## WHAT IS BEING ASKED
Of all the entries below, retype only the lines from the one with "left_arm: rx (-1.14" through the one with "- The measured", exactly as they appear.
[[ MATERIAL FOR THE TASK open ]]
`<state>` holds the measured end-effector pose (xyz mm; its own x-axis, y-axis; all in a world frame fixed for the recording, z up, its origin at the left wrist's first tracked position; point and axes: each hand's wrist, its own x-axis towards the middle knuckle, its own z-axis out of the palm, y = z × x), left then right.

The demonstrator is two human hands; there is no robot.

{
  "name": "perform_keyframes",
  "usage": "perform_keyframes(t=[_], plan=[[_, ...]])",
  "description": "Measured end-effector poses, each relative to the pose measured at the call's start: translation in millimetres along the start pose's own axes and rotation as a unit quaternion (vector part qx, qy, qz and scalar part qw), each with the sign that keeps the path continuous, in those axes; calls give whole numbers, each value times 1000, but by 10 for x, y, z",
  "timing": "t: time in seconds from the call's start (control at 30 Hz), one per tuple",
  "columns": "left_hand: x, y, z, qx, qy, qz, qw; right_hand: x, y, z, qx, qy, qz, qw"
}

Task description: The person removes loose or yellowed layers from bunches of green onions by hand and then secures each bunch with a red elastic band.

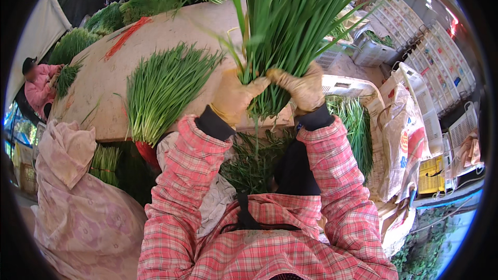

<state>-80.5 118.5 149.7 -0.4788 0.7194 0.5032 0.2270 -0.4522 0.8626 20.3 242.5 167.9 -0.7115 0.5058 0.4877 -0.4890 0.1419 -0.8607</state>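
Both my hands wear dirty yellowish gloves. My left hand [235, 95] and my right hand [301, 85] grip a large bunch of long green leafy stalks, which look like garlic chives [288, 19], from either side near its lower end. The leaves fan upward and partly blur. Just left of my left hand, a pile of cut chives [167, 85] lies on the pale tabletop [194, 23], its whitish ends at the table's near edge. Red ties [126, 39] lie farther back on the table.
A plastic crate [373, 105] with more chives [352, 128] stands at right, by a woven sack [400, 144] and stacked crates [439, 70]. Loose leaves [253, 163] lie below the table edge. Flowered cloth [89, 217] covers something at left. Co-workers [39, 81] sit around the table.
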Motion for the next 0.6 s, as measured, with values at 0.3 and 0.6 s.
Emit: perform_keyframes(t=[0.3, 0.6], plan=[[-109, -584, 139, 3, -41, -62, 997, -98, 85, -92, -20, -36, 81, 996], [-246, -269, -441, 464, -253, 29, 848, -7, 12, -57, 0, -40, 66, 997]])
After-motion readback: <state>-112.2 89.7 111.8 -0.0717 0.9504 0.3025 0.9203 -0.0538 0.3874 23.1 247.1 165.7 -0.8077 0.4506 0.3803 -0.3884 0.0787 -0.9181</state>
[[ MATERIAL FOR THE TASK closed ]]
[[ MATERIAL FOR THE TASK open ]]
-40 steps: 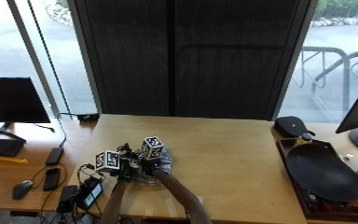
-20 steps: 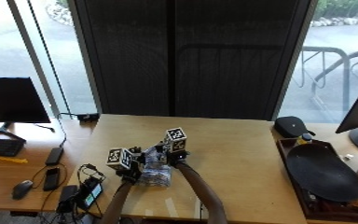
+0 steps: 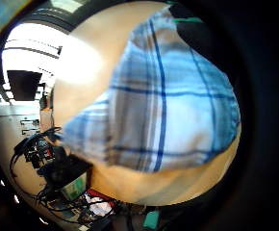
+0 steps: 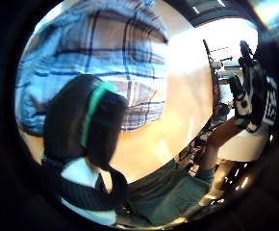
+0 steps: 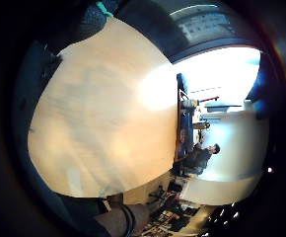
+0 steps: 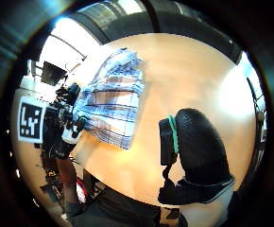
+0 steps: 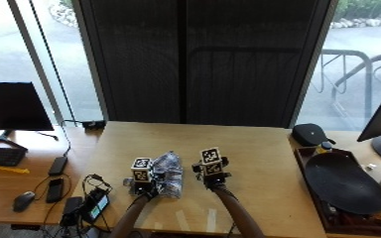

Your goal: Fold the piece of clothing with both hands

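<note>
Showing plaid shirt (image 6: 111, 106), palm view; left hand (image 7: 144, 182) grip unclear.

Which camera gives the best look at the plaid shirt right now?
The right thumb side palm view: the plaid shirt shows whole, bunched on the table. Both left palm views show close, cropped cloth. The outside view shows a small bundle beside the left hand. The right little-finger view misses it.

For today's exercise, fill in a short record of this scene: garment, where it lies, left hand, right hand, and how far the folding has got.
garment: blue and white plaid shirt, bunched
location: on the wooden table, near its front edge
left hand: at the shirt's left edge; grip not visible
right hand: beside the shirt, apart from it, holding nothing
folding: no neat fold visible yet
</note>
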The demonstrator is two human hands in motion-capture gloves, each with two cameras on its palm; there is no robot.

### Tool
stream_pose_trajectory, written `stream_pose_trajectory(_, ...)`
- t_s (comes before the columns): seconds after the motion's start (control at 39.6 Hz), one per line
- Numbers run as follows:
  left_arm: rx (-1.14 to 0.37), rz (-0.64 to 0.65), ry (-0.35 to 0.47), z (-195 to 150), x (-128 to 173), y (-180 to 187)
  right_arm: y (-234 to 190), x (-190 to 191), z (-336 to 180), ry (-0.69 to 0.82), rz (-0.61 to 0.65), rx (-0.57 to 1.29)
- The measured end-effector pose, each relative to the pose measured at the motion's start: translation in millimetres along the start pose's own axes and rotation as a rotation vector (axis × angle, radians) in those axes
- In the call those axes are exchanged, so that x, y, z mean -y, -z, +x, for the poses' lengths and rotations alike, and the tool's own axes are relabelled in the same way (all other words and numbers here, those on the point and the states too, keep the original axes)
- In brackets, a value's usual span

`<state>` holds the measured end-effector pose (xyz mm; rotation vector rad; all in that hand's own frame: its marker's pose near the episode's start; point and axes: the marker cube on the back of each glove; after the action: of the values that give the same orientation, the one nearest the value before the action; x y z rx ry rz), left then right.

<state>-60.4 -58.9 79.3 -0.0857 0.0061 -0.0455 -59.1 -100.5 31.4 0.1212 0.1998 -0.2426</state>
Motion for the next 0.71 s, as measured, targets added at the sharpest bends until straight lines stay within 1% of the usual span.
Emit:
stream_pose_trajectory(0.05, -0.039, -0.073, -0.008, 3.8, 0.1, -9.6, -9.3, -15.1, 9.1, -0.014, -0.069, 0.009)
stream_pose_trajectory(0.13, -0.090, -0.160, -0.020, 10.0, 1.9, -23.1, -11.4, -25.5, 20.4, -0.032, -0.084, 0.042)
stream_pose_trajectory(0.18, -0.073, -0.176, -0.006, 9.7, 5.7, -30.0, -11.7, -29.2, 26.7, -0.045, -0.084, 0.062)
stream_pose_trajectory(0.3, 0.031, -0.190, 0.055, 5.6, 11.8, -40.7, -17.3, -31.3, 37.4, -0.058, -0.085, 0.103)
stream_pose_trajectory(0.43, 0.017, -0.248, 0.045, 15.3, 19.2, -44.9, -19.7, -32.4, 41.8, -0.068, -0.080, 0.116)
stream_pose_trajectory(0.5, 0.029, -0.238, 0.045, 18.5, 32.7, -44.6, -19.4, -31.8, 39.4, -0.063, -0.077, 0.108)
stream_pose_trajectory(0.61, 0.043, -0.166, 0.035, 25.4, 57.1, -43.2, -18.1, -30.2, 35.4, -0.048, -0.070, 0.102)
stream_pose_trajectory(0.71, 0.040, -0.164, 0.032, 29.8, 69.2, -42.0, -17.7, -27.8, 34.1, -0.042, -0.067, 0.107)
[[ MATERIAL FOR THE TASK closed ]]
## EXPECTED ANSWER
  left_arm: rx (-1.14 to 0.37), rz (-0.64 to 0.65), ry (-0.35 to 0.47), z (-195 to 150), x (-128 to 173), y (-180 to 187)
  right_arm: y (-234 to 190), x (-190 to 191), z (-336 to 180), ry (-0.69 to 0.82), rz (-0.61 to 0.65), rx (-0.57 to 1.29)
- The measured end-effector pose, each relative to the pose measured at the motion's start: translation in millimetres along the start pose's own axes and rotation as a rotation vector (axis × angle, radians) in those axes

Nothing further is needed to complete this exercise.